Task to carry out
Under this line is a listing; return exactly the lines starting at the one with "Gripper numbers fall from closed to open" and running down to the one with "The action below", and leave out its pictures.

Data below

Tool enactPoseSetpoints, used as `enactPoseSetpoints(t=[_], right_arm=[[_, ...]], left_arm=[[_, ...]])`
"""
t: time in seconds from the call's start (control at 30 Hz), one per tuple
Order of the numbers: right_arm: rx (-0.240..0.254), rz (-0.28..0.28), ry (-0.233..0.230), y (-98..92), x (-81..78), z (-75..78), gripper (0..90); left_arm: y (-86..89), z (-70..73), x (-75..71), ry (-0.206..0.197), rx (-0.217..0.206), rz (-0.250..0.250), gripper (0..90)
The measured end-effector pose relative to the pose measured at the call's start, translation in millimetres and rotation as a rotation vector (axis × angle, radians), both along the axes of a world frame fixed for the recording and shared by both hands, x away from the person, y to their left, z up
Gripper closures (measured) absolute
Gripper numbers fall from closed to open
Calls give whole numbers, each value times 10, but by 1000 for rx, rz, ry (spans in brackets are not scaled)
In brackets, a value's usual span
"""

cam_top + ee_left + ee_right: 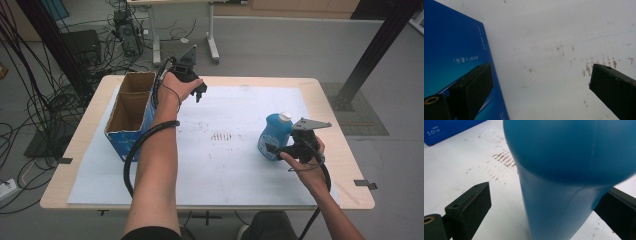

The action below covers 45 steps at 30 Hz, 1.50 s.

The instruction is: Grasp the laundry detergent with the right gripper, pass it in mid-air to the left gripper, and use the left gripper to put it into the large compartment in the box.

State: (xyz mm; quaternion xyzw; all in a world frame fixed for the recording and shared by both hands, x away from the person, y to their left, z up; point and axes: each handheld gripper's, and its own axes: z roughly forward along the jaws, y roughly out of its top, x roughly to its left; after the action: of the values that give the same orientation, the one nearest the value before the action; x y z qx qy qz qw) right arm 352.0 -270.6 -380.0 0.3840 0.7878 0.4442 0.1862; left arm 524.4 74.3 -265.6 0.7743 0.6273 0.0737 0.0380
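Two items matter: the open blue box (131,116) at left of centre in the high view, and the blue bottle (274,136) at right, standing upright. Right gripper (276,150) brackets its lower body, jaws open, not yet clamped; left gripper (199,92) hangs open and empty at upper centre. Judged smooth, rigid plastic, likely slippery and weighty if full, so grip at mid-body.

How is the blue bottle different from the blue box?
The bottle is round with a white cap on top; the box is square-edged and open, its brown inside showing. The bottle is smaller than the box. The bottle stands between the jaws of the right hand-held gripper; the box has the left hand-held gripper open beside it, not around it. Both are blue and sit on the table.
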Motion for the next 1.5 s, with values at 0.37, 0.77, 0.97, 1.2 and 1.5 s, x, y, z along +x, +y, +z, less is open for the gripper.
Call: enactPoseSetpoints(t=[0.37,0.77,0.97,1.2,1.5], right_arm=[[-3,-4,-1,0,2,-6,94],[-6,-8,-11,0,6,-22,189],[-11,-5,-12,9,14,-43,237],[-19,-13,-12,26,45,-88,291],[-23,-20,-16,21,71,-129,349]], left_arm=[[7,6,-1,-1,2,-2,58],[3,17,-8,-2,2,-2,57],[14,6,-11,2,3,0,58],[32,18,-10,0,7,1,58],[52,4,-3,6,9,3,59]])
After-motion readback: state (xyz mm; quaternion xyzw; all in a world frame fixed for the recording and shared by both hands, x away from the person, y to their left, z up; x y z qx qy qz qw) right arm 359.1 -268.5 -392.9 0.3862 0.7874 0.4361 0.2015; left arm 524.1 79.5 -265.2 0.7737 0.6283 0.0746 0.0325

Answer section
Gripper numbers fall from closed to open
Calls give whole numbers, each value times 10, but by 1000 for rx, rz, ry (spans in brackets are not scaled)
In brackets, a value's usual span
"""

cam_top + ee_left + ee_right: 

The action below covers 45 steps at 30 Hz, 1.50 s.

There is nothing else to this exercise.